Your objective: Find the lines of data that contain the string "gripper", then list them.

Data shown:
***

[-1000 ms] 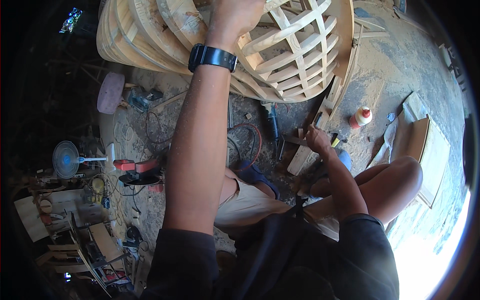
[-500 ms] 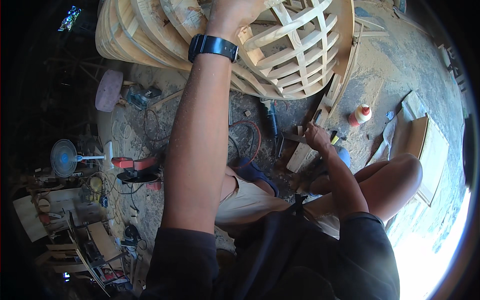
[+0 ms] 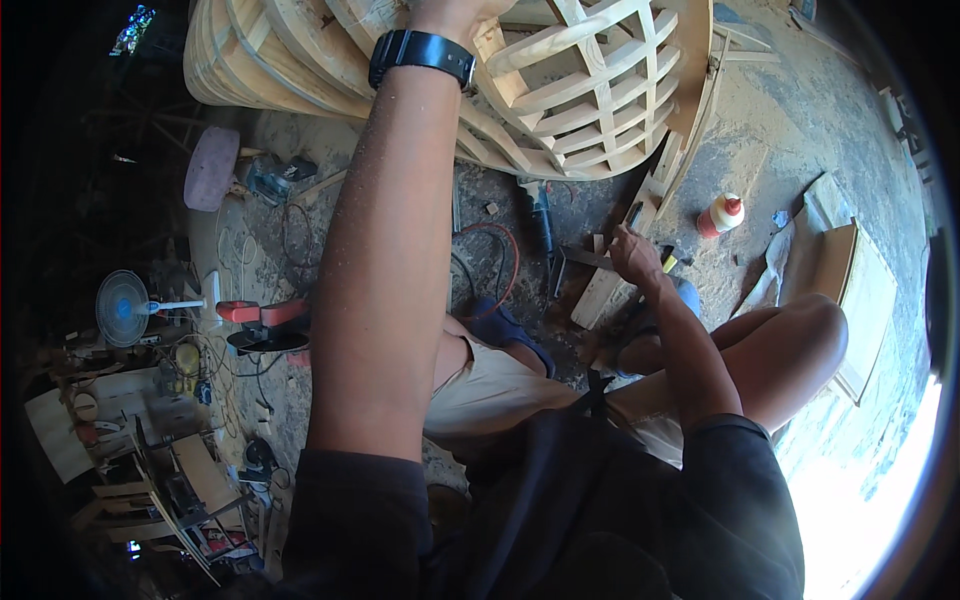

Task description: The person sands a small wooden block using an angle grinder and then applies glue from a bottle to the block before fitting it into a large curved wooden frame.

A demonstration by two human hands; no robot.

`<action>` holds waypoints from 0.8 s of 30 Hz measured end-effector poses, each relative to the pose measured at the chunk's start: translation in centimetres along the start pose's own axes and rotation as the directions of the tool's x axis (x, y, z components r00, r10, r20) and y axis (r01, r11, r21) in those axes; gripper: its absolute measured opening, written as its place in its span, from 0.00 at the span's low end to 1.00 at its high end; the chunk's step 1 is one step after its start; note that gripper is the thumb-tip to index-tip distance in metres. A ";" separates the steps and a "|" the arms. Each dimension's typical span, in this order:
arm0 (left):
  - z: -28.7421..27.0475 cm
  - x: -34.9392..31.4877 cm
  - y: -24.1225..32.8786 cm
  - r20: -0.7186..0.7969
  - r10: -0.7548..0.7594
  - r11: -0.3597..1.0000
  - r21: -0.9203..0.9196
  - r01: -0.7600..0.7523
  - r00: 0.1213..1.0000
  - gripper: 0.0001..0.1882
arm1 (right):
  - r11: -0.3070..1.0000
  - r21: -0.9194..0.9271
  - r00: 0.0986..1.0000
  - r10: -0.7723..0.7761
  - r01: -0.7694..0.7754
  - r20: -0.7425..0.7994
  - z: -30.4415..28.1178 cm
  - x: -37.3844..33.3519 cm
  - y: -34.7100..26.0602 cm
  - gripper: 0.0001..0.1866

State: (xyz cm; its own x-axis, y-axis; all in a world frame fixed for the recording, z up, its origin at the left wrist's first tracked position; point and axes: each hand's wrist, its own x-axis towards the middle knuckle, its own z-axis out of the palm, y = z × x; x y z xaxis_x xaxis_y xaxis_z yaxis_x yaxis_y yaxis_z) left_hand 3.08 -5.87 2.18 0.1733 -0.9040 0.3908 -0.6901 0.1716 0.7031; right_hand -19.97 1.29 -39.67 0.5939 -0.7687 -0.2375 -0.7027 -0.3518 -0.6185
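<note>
My left arm reaches up to a curved, slatted wooden frame (image 3: 590, 90). A dark watch is on that wrist, and my left hand (image 3: 452, 14) is cut off by the upper edge, so its fingers are hidden. Lower right, my right hand (image 3: 636, 254) is closed low over a pale wooden board (image 3: 600, 297). From its fingers sticks a slim dark tool (image 3: 635, 213) whose kind I cannot make out. Beside the hand are a flat grey metal strip (image 3: 587, 257) and a small yellow piece (image 3: 669, 263).
A red-and-white bottle (image 3: 721, 216) stands to the right, with a pale wooden box (image 3: 868, 300) beyond it. A dark-bodied power tool (image 3: 540, 220) and a red hose (image 3: 515, 262) lie on the floor. To the left are a fan (image 3: 123, 307) and a red-handled cut-off saw (image 3: 262, 322).
The view has shifted slightly, and the wooden frame and my left wrist sit a little higher in it. My right hand stays closed in nearly the same place.
</note>
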 end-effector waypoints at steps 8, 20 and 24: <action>0.8 -0.6 0.0 -0.046 0.016 0.998 -0.064 -0.018 0.999 0.16 | 1.000 0.000 1.000 0.009 -0.009 0.015 -0.2 -0.5 -0.4 0.17; 0.1 -1.2 -1.7 -0.106 0.033 0.996 -0.081 -0.041 0.994 0.16 | 0.940 0.325 0.994 0.107 -0.105 0.009 7.3 4.9 -7.9 0.26; 4.3 1.6 0.6 -0.100 0.031 0.999 0.021 -0.029 0.995 0.19 | 0.962 0.194 0.966 0.221 -0.193 -0.134 14.6 9.7 -0.9 0.33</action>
State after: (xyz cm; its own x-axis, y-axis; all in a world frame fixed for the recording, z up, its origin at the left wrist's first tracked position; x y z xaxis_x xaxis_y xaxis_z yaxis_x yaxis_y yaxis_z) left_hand -0.08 -8.86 0.64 0.2213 -0.8548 0.4694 -0.7093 0.1892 0.6790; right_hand -7.85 2.01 -52.33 0.3660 -0.8920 -0.2653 -0.7141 -0.0864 -0.6947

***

Completed task:
`<action>` holds waypoints from 0.8 s of 30 Hz measured end-effector poses, each relative to the pose measured at the chunk's start: translation in centimetres along the start pose's own axes and rotation as the directions of the tool's x axis (x, y, z components r00, r10, r20) and y axis (r01, r11, r21) in those axes; gripper: its absolute measured opening, written as its place in its span, from 0.00 at the span's low end to 1.00 at its high end; the chunk's step 1 is one step after its start; note that gripper is the thumb-tip to index-tip distance in metres. A ";" separates the steps and a "|" the arms. Each dimension's typical span, in this order:
  - gripper: 0.0001..0.1882
  - gripper: 0.0001..0.1866

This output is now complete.